Indonesia starts on long road to fix its dysfunctional money markets



JAKARTA: Indonesia's central bank has taken a first step to fix the country's dysfunctional and often volatile short-term money markets - but the journey will be long.

Frustrated by futile attempts to push down the high cost of funds, Bank Indonesia (BI) is shifting in August to a seven-day operating rate as its policy rate, abandoning the current 12-month reference one.

The present policy rate is 6.75 percent. At the last auction for one-week reverse repo contracts, BI offered 5.50 percent.

Bankers say the benchmark switch will help BI influence rates, which its recent easing moves - including cutting the policy rate by 75 basis points this year - have failed to do.

However, a host of other issues need to be resolved so that signalling by BI - what bankers call "transmission" - will become effective, and gear up banks to lend more to lift the sluggish economy.

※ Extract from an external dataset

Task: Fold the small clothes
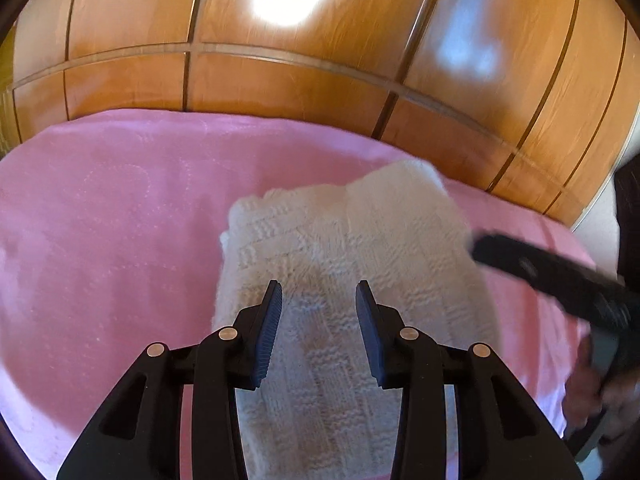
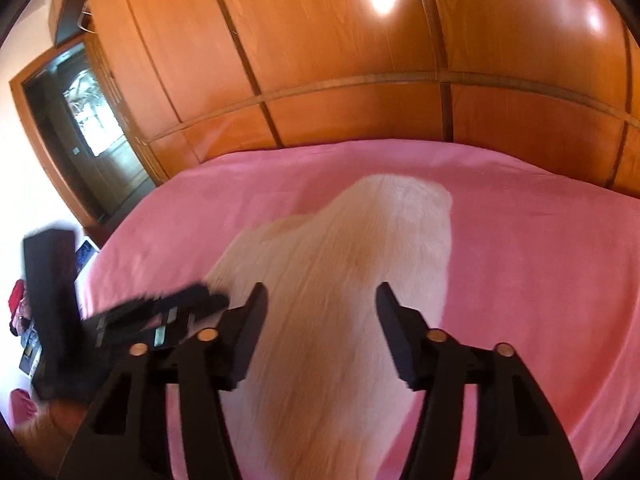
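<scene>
A cream knitted garment (image 1: 344, 240) lies folded over on the pink bedspread (image 1: 112, 216). My left gripper (image 1: 319, 294) hovers over its near part, jaws apart, and nothing is pinched between the ribbed pads. The right gripper (image 1: 540, 270) reaches in from the right, its tip at the garment's right edge. In the right wrist view the same garment (image 2: 360, 248) is blurred and runs under my right gripper (image 2: 322, 288), which stands open above it with the cloth showing between the fingers. The left gripper (image 2: 160, 314) is at the garment's left edge.
A wooden wardrobe (image 1: 304, 80) with panelled doors runs along the far side of the bed. In the right wrist view a doorway (image 2: 80, 120) and floor clutter (image 2: 24, 320) lie to the left of the bed. A hand (image 1: 592, 396) holds the right gripper.
</scene>
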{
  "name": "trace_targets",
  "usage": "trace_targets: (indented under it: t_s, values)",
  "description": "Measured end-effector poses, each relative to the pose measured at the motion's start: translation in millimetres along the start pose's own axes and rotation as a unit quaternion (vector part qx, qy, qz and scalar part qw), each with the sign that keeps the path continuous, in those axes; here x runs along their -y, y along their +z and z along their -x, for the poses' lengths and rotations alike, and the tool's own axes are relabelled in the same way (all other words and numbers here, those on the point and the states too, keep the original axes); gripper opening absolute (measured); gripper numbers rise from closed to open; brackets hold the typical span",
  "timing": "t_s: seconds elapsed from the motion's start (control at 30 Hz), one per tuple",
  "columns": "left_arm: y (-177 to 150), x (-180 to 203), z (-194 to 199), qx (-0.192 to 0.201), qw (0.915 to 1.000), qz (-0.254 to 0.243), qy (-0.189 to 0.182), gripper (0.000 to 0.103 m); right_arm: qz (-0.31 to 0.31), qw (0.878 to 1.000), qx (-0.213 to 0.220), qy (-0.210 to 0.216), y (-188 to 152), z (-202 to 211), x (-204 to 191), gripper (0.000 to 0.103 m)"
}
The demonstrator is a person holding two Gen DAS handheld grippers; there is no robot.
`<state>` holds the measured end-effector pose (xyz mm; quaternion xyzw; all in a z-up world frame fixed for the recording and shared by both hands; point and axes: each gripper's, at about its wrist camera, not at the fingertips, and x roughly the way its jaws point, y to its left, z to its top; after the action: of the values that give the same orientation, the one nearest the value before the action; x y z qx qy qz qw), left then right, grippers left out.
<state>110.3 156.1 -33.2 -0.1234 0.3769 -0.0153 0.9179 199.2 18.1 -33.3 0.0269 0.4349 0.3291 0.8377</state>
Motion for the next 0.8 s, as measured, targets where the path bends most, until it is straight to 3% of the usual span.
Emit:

BI has to end a shortfall of free cash in the banking system and the absence of tools and products for markets to price that cash.

MORE PRODUCTS, MORE REPOS

"More products, such as repos, swaps, facilities to liquidate assets and to ensure liquidity is available for banks, would give comfort for banks to extend duration or lengthen the interbank borrowing or lending tenor," said Wiwig Santoso, treasury director at PT Bank DBS Indonesia in Jakarta.

André de Silva, HSBC's head of emerging market rates, wrote that he expects BI will have to conduct large reverse repo auctions to encourage banks to place excess cash in those repos, rather than in bills or short-term bonds or the central bank's deposit facility known as FASBI.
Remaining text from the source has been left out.